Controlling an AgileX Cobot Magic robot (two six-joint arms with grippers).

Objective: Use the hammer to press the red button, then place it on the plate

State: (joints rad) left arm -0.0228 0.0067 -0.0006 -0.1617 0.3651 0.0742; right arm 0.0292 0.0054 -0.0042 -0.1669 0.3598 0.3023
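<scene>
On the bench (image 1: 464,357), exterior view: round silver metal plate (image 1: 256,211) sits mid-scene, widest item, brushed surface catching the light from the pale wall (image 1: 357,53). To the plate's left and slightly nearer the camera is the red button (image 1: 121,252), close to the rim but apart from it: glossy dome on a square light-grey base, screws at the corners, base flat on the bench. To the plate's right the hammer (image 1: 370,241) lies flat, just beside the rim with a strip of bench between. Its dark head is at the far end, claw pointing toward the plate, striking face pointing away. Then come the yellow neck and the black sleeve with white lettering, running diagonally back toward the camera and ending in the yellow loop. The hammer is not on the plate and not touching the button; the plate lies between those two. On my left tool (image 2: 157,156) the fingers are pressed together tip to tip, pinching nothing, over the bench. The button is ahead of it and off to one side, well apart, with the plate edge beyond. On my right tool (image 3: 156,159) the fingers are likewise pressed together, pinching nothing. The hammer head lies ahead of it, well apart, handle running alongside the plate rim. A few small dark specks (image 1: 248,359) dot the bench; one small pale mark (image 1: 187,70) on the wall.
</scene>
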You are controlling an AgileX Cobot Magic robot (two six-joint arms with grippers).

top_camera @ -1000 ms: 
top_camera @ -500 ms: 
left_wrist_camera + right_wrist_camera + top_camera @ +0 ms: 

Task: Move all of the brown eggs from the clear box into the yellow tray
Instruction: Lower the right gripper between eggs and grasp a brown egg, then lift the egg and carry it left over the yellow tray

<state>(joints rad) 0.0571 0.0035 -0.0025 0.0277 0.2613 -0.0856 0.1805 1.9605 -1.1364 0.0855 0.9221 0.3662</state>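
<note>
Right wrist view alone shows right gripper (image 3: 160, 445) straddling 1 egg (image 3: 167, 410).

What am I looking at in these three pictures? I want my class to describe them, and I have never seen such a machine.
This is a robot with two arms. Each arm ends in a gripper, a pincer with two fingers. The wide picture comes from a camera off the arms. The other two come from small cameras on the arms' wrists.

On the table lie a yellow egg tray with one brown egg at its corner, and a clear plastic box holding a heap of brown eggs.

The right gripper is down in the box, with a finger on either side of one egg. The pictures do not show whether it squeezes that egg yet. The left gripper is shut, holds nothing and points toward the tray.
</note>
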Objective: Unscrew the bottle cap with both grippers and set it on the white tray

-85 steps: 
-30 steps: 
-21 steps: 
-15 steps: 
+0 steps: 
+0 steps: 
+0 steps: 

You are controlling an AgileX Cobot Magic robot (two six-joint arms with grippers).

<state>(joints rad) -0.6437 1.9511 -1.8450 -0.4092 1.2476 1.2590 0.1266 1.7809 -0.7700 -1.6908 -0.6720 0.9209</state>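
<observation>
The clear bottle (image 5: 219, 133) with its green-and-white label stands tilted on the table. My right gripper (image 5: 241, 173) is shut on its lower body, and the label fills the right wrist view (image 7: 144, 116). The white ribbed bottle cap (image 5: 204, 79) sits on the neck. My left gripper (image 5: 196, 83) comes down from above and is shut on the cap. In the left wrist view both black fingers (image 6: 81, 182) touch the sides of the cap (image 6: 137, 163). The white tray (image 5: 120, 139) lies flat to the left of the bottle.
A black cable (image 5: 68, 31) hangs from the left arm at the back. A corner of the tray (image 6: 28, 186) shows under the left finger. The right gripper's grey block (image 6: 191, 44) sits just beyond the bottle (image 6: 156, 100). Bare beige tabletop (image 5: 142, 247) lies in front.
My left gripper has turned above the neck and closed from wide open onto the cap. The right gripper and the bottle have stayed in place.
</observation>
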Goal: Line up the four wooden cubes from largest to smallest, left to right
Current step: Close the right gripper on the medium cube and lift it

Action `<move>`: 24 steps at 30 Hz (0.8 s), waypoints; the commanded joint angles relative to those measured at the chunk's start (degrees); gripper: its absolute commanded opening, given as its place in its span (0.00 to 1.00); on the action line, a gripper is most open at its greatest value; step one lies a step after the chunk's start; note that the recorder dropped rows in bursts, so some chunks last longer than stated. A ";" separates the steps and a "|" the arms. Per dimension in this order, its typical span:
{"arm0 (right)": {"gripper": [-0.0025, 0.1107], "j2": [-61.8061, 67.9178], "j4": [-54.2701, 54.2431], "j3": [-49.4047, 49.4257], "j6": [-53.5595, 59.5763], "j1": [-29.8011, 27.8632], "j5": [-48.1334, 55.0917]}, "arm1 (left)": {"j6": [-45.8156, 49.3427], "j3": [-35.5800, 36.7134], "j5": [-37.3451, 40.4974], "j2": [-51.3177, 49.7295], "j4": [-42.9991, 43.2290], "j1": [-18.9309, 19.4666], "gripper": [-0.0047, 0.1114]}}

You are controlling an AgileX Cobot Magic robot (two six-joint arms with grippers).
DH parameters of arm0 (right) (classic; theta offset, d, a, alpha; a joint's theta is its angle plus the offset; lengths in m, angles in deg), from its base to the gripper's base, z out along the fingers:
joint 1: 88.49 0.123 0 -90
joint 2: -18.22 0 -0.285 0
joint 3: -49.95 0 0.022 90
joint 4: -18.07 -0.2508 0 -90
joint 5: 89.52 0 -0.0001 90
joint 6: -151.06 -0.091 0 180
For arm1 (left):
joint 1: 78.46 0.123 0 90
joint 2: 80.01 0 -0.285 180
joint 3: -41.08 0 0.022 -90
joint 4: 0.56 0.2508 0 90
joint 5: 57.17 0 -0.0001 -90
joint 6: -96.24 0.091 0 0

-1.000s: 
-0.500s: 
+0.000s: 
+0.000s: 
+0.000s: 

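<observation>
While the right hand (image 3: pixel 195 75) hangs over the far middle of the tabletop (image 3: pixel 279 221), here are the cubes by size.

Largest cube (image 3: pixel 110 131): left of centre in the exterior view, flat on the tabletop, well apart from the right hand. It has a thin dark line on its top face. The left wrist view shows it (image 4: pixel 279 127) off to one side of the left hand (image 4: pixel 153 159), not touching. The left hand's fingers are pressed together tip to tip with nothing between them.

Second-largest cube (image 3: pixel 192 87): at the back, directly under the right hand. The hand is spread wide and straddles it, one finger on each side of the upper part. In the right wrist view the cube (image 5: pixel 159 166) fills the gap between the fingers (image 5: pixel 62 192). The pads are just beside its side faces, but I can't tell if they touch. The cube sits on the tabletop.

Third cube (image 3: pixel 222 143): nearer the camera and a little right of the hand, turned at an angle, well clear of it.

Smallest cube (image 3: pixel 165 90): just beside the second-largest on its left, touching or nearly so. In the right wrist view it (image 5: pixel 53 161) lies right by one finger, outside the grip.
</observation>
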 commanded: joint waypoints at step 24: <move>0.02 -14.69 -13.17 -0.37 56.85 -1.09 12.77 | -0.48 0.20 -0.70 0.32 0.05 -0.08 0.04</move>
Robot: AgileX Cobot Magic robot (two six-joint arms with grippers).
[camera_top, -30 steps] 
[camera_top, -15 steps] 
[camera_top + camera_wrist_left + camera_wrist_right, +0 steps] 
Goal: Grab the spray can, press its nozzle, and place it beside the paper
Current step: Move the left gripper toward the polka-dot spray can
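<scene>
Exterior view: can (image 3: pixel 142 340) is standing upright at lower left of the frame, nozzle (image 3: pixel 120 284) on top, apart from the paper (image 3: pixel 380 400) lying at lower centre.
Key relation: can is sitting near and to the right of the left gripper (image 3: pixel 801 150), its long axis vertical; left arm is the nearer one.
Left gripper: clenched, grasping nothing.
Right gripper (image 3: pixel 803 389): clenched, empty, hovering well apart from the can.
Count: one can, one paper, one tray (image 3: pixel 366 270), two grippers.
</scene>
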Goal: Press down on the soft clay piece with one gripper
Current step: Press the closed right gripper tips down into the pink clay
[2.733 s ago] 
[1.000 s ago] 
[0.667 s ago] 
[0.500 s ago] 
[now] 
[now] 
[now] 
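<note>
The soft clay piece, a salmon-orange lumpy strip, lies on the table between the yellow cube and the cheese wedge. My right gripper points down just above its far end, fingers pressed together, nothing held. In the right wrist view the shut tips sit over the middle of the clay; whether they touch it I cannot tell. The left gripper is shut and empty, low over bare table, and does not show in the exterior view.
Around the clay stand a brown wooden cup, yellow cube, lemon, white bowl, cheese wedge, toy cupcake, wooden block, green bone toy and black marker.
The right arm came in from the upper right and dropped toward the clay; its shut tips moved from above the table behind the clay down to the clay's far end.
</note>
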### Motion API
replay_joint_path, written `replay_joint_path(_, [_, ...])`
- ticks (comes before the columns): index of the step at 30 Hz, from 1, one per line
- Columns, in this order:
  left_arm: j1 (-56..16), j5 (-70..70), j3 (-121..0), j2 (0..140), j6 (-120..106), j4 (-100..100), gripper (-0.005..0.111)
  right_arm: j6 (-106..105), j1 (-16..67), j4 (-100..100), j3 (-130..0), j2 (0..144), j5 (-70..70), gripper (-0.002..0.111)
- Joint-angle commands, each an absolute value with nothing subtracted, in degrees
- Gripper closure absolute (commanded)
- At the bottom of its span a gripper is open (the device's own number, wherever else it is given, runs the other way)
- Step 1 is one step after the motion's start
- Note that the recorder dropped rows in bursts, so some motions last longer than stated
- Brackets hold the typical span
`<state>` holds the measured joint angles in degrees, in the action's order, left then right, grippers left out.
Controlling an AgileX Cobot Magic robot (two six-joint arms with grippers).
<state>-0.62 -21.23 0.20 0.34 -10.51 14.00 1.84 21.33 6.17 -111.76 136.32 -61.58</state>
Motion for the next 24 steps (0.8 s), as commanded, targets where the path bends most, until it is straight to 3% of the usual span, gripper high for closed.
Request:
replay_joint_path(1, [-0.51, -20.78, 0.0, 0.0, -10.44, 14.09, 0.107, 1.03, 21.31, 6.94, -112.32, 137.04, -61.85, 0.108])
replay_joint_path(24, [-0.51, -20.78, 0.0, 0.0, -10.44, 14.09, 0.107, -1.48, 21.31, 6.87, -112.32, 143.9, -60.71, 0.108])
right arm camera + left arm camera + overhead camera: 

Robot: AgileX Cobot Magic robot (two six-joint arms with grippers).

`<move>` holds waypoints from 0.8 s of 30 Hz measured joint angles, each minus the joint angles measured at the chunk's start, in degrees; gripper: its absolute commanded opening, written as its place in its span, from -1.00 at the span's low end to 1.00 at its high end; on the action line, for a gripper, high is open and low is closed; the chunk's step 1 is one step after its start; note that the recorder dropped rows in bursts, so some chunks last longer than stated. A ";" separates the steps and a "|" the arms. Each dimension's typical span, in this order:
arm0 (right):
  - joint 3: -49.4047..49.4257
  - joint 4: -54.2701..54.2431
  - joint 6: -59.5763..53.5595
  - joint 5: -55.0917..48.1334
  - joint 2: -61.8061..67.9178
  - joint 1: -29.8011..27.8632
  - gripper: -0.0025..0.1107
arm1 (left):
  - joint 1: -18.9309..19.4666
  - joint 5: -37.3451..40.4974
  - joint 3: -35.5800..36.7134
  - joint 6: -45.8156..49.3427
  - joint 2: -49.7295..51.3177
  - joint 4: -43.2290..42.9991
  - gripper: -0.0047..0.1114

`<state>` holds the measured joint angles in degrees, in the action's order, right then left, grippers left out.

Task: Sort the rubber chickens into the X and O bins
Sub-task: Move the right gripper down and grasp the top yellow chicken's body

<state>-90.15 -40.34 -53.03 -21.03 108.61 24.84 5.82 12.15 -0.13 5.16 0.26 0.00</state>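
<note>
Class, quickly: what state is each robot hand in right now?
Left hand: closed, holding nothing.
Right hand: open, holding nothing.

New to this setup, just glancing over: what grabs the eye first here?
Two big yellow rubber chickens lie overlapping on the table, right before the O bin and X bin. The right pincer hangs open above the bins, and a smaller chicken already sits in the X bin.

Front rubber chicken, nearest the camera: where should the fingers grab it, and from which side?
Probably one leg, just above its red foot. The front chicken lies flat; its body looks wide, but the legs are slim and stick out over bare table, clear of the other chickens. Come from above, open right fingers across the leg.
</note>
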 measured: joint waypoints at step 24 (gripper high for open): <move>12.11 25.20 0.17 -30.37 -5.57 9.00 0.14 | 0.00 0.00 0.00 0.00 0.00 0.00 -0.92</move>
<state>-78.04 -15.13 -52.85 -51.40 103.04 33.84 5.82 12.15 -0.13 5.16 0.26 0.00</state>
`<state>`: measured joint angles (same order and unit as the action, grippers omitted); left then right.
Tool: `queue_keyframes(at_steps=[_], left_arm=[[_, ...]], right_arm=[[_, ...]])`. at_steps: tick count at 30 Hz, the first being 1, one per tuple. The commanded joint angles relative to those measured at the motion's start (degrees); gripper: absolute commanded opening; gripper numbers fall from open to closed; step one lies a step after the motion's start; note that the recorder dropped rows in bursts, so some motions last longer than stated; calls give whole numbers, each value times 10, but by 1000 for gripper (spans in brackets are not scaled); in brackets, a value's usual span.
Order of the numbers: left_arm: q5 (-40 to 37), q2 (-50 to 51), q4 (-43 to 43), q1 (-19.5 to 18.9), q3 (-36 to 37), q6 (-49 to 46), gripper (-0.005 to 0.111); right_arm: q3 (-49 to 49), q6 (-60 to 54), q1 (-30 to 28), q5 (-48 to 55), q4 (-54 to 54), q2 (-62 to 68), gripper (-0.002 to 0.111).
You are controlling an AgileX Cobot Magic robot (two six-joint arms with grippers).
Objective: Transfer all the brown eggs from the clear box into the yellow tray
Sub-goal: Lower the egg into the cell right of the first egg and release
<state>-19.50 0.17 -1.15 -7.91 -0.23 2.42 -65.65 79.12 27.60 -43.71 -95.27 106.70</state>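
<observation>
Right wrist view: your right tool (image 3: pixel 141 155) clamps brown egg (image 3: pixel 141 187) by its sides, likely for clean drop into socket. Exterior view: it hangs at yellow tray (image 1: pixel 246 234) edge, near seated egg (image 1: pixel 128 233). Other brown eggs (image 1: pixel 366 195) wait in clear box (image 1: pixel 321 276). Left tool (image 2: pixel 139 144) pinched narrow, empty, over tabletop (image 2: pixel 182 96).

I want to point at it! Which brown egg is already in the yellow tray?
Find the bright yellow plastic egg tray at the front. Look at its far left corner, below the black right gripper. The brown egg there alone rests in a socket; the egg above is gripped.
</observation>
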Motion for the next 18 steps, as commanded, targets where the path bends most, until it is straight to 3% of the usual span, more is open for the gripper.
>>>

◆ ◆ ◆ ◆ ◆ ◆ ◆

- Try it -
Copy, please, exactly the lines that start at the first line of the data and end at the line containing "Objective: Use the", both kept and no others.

- Task output -
Controlling an AgileX Cobot Magic robot (two six-joint arms with grippers).

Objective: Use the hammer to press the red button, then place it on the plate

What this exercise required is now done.